De acuerdo a la antropología cristiana se puede hablar del ser humano como
ciudadano de dos mundos.
Una carta de san Pablo en la que habla con bastante emoción de esta doble
ciudadanía fue escrita desde una cárcel y, por cierto, en la perspectiva de una
pronta ejecución. Es la llamada Epístola a los Filipenses, en la cual el
Apóstol refleja una aguda tensión existencial entre el seguir viviendo -“permanecer
en la carne” dice él- o morir y estar con Cristo, lo cual, agrega, “resulta lo
mejor”. Junto a reafirmar su actual compromiso de servicio a la comunidad
cristiana, a la cual se ha entregado con todas sus fuerzas en un continuo
peregrinar, Pablo declara que “nuestra ciudadanía (políteuma) está en
los cielos”; afirma, por tanto, su pertenencia a dos mundos como miembro de dos
polis: la terrena, en la cual no descansa como incansable misionero, y la
celestial, que espera como plenitud definitiva.

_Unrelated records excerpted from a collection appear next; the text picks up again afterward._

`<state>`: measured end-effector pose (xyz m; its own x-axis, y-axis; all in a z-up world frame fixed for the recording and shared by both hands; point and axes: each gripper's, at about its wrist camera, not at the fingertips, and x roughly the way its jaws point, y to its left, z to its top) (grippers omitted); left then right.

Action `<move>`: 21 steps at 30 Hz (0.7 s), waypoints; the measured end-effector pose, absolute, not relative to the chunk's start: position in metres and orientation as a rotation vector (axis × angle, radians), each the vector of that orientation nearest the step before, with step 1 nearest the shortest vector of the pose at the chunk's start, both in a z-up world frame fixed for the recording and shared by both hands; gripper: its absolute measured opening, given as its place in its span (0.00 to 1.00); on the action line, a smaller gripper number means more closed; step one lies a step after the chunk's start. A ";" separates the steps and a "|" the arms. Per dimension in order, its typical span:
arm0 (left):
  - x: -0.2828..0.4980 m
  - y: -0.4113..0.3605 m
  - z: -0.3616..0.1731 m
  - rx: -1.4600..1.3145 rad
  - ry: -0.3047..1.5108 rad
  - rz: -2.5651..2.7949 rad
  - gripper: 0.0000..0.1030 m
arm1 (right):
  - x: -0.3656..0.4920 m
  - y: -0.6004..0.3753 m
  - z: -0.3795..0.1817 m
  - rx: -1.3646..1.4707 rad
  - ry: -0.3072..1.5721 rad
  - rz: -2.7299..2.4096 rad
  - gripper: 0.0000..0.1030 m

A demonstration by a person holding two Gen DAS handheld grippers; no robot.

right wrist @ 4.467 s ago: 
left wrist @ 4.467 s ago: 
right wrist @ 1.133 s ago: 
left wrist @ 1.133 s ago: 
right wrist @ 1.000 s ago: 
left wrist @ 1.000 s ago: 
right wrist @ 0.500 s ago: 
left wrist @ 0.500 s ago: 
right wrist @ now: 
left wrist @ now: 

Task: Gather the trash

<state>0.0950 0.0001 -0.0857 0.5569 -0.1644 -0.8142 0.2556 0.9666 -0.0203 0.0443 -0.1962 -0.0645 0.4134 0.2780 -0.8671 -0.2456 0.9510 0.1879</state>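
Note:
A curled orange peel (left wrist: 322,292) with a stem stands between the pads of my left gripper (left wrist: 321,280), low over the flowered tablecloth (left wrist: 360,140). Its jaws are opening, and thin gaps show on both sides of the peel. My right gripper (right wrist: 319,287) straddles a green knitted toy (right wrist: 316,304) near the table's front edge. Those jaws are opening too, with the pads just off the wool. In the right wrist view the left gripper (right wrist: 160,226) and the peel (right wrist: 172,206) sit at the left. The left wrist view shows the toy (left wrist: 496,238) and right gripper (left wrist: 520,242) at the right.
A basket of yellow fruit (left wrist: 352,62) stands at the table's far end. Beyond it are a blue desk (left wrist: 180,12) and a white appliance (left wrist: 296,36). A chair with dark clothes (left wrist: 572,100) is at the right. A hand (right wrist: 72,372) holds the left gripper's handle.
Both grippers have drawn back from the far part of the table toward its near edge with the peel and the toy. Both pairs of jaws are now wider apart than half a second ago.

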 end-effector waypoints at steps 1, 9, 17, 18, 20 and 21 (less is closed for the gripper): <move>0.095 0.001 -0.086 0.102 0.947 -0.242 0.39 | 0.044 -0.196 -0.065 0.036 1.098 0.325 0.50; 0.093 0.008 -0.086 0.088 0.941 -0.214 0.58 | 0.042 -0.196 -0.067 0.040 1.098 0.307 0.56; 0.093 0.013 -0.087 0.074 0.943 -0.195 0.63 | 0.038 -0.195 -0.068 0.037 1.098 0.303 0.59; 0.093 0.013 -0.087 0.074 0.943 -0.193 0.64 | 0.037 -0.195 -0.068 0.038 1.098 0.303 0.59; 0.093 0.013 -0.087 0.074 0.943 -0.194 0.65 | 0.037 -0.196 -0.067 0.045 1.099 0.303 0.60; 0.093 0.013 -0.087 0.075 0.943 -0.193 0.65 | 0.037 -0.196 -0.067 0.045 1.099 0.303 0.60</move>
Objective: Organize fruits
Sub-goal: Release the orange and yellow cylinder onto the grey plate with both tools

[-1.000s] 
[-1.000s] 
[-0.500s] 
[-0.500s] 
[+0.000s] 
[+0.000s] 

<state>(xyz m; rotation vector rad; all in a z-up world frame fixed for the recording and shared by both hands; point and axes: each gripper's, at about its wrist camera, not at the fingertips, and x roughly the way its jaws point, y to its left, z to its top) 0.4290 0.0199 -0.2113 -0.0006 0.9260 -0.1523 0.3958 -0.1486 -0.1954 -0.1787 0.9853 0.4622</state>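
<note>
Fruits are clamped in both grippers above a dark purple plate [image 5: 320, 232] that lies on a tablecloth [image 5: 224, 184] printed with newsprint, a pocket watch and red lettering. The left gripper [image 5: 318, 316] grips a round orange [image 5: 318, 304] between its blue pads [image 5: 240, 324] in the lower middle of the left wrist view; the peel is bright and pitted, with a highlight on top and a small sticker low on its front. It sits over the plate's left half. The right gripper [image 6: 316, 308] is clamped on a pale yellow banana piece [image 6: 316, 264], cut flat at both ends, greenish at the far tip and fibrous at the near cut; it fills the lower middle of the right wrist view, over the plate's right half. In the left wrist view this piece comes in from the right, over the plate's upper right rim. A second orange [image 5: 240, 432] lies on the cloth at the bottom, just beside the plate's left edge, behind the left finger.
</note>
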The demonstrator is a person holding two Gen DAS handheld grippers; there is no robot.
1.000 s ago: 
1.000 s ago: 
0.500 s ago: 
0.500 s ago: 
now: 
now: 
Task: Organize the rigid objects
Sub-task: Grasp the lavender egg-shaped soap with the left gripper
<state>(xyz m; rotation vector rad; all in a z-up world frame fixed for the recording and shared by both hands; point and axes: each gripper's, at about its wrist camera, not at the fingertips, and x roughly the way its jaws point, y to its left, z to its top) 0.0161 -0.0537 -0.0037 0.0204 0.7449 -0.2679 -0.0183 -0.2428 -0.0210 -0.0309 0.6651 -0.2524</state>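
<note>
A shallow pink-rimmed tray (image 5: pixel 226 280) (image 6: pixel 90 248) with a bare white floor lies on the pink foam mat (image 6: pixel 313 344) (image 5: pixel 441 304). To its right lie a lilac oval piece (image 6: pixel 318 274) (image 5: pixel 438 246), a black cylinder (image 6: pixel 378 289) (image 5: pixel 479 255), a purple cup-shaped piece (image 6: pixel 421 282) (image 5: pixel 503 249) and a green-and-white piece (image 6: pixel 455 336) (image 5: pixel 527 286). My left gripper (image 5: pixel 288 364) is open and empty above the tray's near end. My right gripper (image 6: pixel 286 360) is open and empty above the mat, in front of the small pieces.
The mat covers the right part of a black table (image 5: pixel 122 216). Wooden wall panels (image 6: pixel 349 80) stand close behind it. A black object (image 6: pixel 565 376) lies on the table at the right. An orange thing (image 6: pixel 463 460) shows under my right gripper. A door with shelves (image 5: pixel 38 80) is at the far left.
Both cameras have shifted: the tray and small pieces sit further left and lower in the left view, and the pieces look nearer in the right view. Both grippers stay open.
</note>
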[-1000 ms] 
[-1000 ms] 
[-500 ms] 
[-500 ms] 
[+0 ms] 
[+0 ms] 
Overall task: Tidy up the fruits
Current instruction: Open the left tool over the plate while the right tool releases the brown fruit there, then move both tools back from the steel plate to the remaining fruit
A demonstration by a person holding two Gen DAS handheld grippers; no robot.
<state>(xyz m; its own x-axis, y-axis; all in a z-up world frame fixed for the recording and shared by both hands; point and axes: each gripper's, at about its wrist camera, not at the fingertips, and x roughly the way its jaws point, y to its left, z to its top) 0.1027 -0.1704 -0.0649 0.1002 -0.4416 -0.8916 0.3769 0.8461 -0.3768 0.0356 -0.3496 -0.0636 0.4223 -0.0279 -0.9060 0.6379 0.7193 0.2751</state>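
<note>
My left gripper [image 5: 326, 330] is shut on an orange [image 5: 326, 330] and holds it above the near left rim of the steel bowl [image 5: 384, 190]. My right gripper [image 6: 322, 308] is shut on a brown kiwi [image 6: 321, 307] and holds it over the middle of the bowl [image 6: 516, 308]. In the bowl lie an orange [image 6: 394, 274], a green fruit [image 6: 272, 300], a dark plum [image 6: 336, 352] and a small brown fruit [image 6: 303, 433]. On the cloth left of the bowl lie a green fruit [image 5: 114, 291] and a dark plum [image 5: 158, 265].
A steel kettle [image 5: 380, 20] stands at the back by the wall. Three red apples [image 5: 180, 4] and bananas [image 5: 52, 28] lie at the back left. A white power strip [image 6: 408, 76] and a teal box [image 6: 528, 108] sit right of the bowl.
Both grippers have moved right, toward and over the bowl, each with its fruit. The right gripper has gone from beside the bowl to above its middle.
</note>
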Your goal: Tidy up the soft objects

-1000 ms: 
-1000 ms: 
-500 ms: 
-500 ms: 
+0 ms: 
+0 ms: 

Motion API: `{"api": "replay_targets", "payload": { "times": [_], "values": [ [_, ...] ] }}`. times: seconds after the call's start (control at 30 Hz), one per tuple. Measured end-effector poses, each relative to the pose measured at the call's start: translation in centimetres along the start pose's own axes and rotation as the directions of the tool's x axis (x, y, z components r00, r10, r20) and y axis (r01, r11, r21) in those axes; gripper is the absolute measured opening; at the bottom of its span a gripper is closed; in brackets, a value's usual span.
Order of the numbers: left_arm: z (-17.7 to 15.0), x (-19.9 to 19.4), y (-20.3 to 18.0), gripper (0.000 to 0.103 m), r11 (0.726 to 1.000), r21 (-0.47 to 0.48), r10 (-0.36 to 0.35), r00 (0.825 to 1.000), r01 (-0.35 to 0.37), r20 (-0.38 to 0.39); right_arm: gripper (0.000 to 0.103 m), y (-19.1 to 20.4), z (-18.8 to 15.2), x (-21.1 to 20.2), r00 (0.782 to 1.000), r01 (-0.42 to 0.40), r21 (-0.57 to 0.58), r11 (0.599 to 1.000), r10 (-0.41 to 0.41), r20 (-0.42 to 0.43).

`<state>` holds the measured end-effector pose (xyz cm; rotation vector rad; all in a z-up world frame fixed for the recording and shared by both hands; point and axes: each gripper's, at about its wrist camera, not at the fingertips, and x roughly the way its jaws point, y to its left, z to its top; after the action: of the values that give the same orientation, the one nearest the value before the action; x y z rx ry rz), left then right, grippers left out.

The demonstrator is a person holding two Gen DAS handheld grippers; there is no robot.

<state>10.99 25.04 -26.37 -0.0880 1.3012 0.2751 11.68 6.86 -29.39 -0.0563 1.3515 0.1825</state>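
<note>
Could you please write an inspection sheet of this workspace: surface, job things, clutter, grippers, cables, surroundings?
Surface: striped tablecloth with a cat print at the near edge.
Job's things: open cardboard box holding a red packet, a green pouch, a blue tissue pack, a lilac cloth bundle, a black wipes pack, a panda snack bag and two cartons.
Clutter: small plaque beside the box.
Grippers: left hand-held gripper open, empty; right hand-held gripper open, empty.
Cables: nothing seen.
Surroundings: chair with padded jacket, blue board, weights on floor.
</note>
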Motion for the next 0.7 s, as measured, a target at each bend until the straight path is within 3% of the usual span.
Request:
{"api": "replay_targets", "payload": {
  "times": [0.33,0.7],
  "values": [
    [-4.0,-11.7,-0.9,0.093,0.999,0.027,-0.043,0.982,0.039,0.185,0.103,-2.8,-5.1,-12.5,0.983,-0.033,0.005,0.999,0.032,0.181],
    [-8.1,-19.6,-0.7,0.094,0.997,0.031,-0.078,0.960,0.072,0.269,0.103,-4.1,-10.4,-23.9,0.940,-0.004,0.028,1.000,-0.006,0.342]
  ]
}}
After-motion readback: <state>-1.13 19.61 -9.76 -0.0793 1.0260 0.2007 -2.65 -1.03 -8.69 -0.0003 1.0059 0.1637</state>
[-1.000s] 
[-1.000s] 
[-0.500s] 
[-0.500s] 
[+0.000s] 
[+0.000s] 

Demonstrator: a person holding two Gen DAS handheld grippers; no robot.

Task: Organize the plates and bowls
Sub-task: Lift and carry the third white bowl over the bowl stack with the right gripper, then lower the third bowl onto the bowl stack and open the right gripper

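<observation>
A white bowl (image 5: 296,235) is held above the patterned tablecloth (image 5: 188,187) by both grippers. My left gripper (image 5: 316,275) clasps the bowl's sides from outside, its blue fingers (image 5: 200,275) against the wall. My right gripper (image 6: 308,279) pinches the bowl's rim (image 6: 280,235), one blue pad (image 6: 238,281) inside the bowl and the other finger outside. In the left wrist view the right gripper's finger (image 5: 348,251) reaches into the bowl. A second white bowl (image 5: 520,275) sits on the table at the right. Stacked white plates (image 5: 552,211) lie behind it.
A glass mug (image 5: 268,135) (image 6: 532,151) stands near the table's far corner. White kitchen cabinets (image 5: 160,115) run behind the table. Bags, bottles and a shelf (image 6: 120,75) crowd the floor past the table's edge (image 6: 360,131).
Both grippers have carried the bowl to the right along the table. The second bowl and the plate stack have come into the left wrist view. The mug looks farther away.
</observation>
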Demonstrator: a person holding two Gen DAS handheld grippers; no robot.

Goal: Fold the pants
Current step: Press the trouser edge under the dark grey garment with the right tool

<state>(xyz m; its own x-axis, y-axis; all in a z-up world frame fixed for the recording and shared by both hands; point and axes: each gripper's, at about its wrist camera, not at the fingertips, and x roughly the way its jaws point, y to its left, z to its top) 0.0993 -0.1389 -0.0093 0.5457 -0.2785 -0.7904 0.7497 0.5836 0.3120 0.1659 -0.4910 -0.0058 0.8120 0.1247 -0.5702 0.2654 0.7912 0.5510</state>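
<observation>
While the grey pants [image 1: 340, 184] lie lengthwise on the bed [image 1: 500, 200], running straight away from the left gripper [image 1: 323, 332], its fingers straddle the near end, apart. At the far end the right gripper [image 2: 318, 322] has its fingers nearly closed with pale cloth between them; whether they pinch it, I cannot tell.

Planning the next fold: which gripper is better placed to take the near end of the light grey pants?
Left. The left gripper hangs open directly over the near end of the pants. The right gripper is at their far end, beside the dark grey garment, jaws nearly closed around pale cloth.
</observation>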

Dos ciudades no simplemente
yuxtapuestas, sino en estrecha conexión.
Sobre la relación de estas dos ciudades es bien iluminadora la narración
del Juicio Final, la cual, según el evangelista Mateo (25, 31-46) hace el mismo
Jesús. Allí aparece como patente criterio de tal juicio las actitudes y
comportamientos tenidos en este mundo respecto del prójimo, especialmente del
más necesitado. En efecto, los que resultan aprobados, lo son porque han dado
de comer al hambriento, visitado a los presos y socorrido a los enfermos, entre
otras obras de solidaridad; y los que salen reprobados, la causa ha sido su
indiferencia respecto del prójimo en situaciones similares. Es decir, que el buen o mal ejercicio
servicial de la ciudadanía terrena es el documento de aprobación o rechazo de
la entrada a la Jerusalén celestial.
Contrariamente a la interpretación marxista que considera lo religioso como
alienante, en el compromiso temporal de apertura o cierre solidarios se juega
la suerte eterna del ser humano; Jesús se declara como escondido o disfrazado en
el prójimo, particularmente en el más débil: “cuanto hicisteis a uno de estos
hermanos míos más pequeños, a mí me lo hicisteis” (Mt 25, 40). Para entender adecuada y proactivamente este
pasaje evangélico, es preciso proyectar en dimensiones mayores las obras a que
hace referencia. Es preciso entenderlas no sólo respecto del servicio pequeño y
de persona a persona, sino también en la perspectiva persona-comunidad y
macrosocial. Así se interpretarán también, como obras que quiere y manda Dios,
las buenas políticas alimentarias, habitacionales y carcelarias.
Esta escena del Juicio Final es una enseñanza interpelante acerca del
comportamiento en el ámbito de la convivencia, en la correspondiente
responsabilidad política. La relación de obediencia y amor a Dios, que es
Trinidad, comunión, no se reduce a un encuentro privado, intimista, verticalista,
sino que envuelve una atención integral al prójimo, especialmente el más requerido
de atención. Contra toda interpretación alienante, las dos polis en que
se encuadra el ser humano guardan estrecha relación, como aparece también en
otros pasajes del evangelio, entre los cuales la parábola del rico Epulón y del
pobre Lázaro (cf. Lc 16, 19-31).
¿Dónde está tu hermano? Esta pregunta formulada por Dios al fratricida Caín
en los albores de la humanidad, según relata el Génesis (4, 9), es la
permanente pregunta que hemos de sentir como formulada a nosotros los humanos
por un Creador que nos hizo sociales y miembros de una gran familia, en la cual
estamos llamados a reflejar la bondad de quien quiso fuésemos su imagen y
semejanza.
La narración del Juicio Final resulta entonces una exigencia muy concreta
para los cristianos respecto de la construcción de una nueva sociedad, libre,
solidaria, pacífica, sabiendo que en el buen ejercicio de la ciudadanía
temporal, se juega la suerte de la polis celestial. Un escritor de la
Iglesia de los orígenes, Ireneo, escribió algo sumamente aleccionador y
desafiante: “La gloria de Dios es que el hombre viva”.